I have not had to pay for a term of trade school because the union pays for it if you achieve over 90%. On top of that, I even enrolled in the 447A apprenticeship program to get an additional ticket, and each trade school term again was over 96%. 

I have been with only one company my entire apprenticeship. I applied off the street, and they were so impressed with my resume, they got me into the union. I didn't know they were union when I applied. I have pretty much my entire apprenticeship book signed off. 

I have worked service for most of my apprenticeship. The company has worked hard at giving me a diverse experience, and it is because of that I have been so successful with my apprenticeship. However, I have had to ask the boss that when certain types of work come up that I work on it so I can learn. The company I work for wants to make me foreman when I get licensed. I have even started an online management course to help me when that time comes. 

I really want to be credited the hours I deserve. I understand if I just did the minimum and just scraped by that they would have a reason not to credit me them. But I have worked hard from day one to get where I am now. If I get the hours, I'll be 23 when I'm licensed.


----------



## brian john (Mar 11, 2007)

Talk to them either they do or they don't 1000 ain't anything in the whole realm of your work career. 

My local wanted to write off the 2-1/2 years I had open shop, When I walked away and worked open shop for another 6 years they wanted to write off my licenses (masters in every jurisdiction the local worked in) as meaningless in allowing me in as an "A" journeyman.

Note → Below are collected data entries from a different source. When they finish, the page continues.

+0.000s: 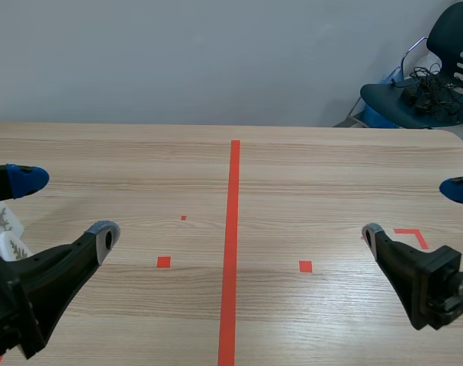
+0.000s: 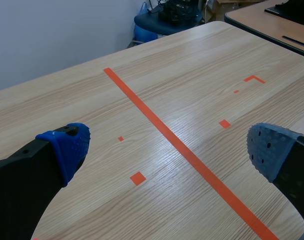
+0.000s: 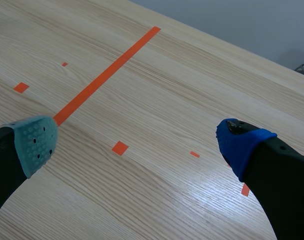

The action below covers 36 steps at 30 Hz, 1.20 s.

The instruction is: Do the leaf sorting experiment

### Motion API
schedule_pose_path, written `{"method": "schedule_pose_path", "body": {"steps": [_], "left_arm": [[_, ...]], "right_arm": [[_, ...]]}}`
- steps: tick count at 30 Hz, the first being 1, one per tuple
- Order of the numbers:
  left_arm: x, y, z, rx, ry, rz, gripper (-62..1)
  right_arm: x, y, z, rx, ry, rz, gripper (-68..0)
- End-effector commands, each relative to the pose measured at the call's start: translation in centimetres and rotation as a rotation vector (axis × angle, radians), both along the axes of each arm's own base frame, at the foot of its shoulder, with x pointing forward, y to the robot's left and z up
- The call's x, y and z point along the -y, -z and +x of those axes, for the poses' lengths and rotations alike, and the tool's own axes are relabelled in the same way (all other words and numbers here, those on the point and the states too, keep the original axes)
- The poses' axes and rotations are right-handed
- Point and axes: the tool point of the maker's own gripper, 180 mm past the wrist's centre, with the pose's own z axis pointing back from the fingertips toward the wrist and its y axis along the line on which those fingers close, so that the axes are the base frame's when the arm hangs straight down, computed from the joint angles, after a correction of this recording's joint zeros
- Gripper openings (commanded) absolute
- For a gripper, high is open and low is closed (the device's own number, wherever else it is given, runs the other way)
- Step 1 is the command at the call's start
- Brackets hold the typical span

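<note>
**Step in hand (judged):** the first pick; no sorting shows yet.

- **White leaf cards** (image 1: 14, 245): two show at the far left edge of the table (image 1: 307, 171). One is printed with a pale frond, the other with a green leaf. Both are partly covered by the left arm, and whether they overlap cannot be told. Neither wrist view shows them.
- **Left gripper** (image 1: 65, 206) (image 2: 167, 150): the jaws are spread wide and hold nothing. The blue pad (image 1: 27, 178) is on the far side and the grey pad (image 1: 105, 231) on the near side. The gripper sits just beside the cards, on their inner side.
- **Handling note (judged):**
  - The cards look thin and flat, so a pinch from straight above would likely slip.
  - Better to narrow the spread and take one card by a free edge, with one pad under it and one over.
  - The left wrist camera faces the table's middle, so the arm would need to turn back toward its own side to bring the cards into view.

**Surroundings, left to right:**

- **Tape squares** (image 1: 163, 262): small floor-plan marks either side of the centre, possibly sorting spots.
- **Centre tape line** (image 1: 233, 229): runs away from the robot and divides the table.
- **Right gripper** (image 1: 416, 212) (image 3: 137, 141): the jaws are wide apart and hold nothing. It is well apart from the cards, near a corner mark (image 1: 414, 235).
- **Chair** (image 1: 437, 91): stands beyond the far right corner of the table and carries cables (image 1: 423, 90).

**Obstruction:** the left arm itself, which hides part of the cards in the scene view.
</note>
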Motion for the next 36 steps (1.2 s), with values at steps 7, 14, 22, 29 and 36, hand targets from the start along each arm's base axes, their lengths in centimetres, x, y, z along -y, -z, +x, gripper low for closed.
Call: {"method": "schedule_pose_path", "body": {"steps": [7,14,22,29,36], "left_arm": [[0.23,-0.64,0.14,0.021,-0.003,-0.018,1.4],[0.23,-0.64,0.14,0.021,-0.003,-0.019,1.4],[0.24,-0.65,0.15,0.021,-0.007,-0.022,1.4],[0.23,-0.51,0.13,0.015,-0.006,-0.018,1.4],[0.23,-0.51,0.13,0.015,-0.006,-0.018,1.4]], "right_arm": [[-0.41,-1.84,0.75,0.073,-0.015,0.018,0.4],[-0.40,-1.84,0.75,0.074,-0.009,0.024,0.4],[-0.41,-1.94,0.87,0.078,-0.008,0.024,0.4],[-0.39,-2.12,1.10,0.085,-0.008,0.023,0.4],[-0.39,-2.12,1.10,0.085,-0.008,0.023,0.4]]}}
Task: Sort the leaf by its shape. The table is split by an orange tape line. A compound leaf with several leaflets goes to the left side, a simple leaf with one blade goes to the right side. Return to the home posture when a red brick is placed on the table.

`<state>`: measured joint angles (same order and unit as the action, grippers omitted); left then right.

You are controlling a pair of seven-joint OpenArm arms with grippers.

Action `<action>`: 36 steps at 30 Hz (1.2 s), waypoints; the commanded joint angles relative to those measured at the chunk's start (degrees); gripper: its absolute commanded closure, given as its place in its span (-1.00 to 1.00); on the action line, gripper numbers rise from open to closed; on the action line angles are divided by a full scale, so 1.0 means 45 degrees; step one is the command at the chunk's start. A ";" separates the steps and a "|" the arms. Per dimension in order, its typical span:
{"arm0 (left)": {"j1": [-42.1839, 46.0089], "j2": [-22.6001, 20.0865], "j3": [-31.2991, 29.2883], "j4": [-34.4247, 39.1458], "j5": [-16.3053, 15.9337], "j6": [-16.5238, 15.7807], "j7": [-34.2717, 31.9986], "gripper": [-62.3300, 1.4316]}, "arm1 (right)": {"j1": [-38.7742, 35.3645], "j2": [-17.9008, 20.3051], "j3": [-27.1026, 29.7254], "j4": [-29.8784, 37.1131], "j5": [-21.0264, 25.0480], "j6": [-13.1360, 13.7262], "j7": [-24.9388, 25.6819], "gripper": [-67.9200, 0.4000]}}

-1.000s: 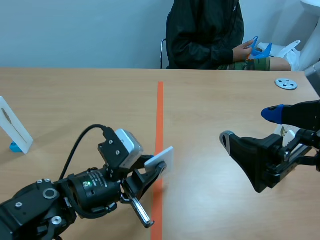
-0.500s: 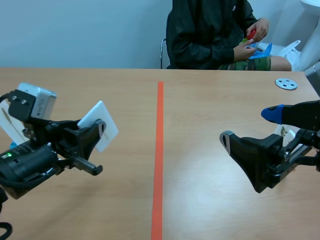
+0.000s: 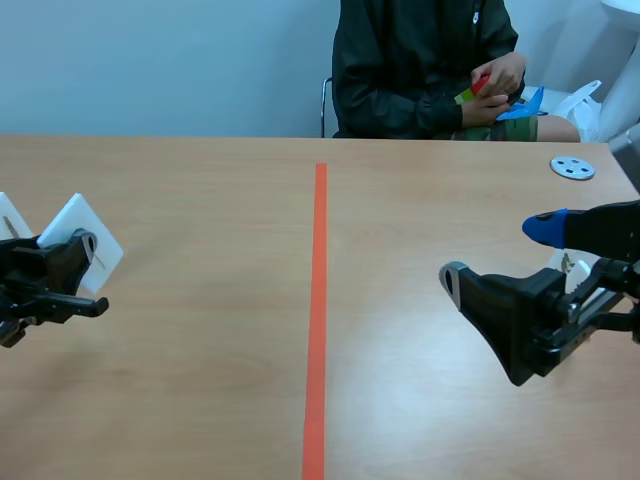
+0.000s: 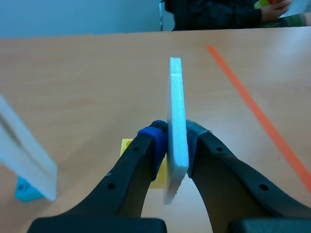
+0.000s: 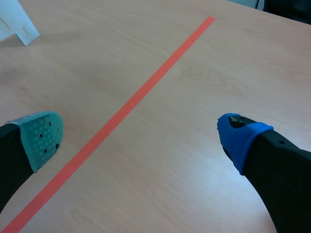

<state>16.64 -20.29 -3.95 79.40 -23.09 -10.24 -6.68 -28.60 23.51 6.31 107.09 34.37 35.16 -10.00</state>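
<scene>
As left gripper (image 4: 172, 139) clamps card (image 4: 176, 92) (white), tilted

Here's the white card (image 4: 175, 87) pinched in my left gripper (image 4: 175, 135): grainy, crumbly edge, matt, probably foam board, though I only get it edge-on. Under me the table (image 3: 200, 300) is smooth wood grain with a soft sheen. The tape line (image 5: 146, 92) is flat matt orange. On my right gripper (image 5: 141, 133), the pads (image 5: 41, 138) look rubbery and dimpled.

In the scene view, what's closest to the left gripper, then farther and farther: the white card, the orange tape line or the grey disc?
1. white card: clamped in the left gripper, far left.
2. orange tape line: down the table's middle.
3. grey disc: far right, at the back.
</scene>
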 commanded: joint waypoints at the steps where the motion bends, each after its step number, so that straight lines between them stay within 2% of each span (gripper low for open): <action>1: -0.0083 0.0029 -0.0063 -0.0398 -0.0321 0.0204 -0.0330 0.83 | 0.0112 0.0165 0.0199 0.0000 0.0180 -0.0053 0.0151 -1.00; 7: -0.0627 0.0058 -0.0262 -0.1875 -0.0500 0.0398 -0.0670 0.83 | 0.0112 0.0165 0.0199 0.0000 0.0180 -0.0049 0.0151 -1.00; 13: -0.1438 0.0058 -0.0432 -0.3453 -0.1083 0.0491 -0.0957 0.83 | 0.0112 0.0165 0.0199 0.0000 0.0180 -0.0049 0.0151 -1.00; 22: -0.2302 0.0058 -0.0437 -0.5625 -0.1122 0.0491 -0.2098 0.83 | 0.0112 0.0165 0.0199 0.0000 0.0180 -0.0049 0.0155 -1.00; 28: -0.2623 0.0063 -0.0437 -0.6353 -0.1127 0.0476 -0.2652 0.83 | 0.0112 0.0165 0.0199 0.0000 0.0180 -0.0049 0.0155 -1.00; 36: -0.2652 0.0063 -0.0437 -0.6824 -0.1127 0.0476 -0.2681 0.81 | 0.0112 0.0165 0.0199 0.0000 0.0180 -0.0049 0.0155 -1.00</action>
<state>5.08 -20.01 -5.41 48.16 -27.73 -7.94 -17.85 -28.60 23.51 6.31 107.09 34.37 35.16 -10.00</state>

Sometimes their rules are not logical.


----------



## Cl906um (Jul 21, 2012)

Good luck in whatever you do. The trade could use you. Hope you stick it out. Many guys have went through tougher times to get where they are. Sounds like you have a head start. Keep that momentum going, and good things are sure to come.


----------



## Youngster (Feb 16, 2017)

I've been applying since 18. I wish I did get into a union or signed on at a younger age. However, I got signed on as an Apprentice when I was 20. I became a member at CUSW at 21, however yet to see work (just got my clearences submited for Bruce Power and OPG).

If all you're worried about is 1000 hours off your apprenticeship... I would re-consider where you're at right now. Even at 24 with your ticket. It also sounds like you have constant work, which a couple of my buddies around my age get laid off quite frequently. 


Cody


----------



## Breakfasteatre (Sep 8, 2009)

If your resume doesnt convince them, then thats just proof the system is bunk


----------



## shockme123 (May 13, 2009)

brian john said:


> Talk to them either they do or they don't 1000 ain't anything in the whole realm of your work career.
> 
> My local wanted to write off the 2-1/2 years I had open shop, When I walked away and worked open shop for another 6 years they wanted to write off my licenses (masters in every jurisdiction the local worked in) as meaningless in allowing me in as an "A" journeyman.
> 
> Sometimes their rules are not logical.


I wanted to transfer my apprenticeship to IBEW 353 in Toronto. They were pretty adamant in me going through the JATC program. The JATC won't recognize my apprenticeship hours, all 4300 of them, so they can pound sand. The JATC is antiquated and should meet the needs of all apprentices looking to get into a union, IMHO.


----------



## Patriot1776 (May 20, 2016)

I'm not too familiar with the union training process but I am in the non-union JATC program in Oregon. They will only recognize up to 2000 hours of previous experience and don't cut any slack for previous schooling. I've been in the trade for 13+ years as a resi guy in Washington and now am in my first year at JATC, I could teach the resi class and a couple others better than some of the instructors but nope I can't get any credit for all the time in the field let alone the classroom time from college. Am I a bit irritated? Yes, but I am happy to go get the work done to get my Oregon license.


Sent from my iPhone using Tapatalk


----------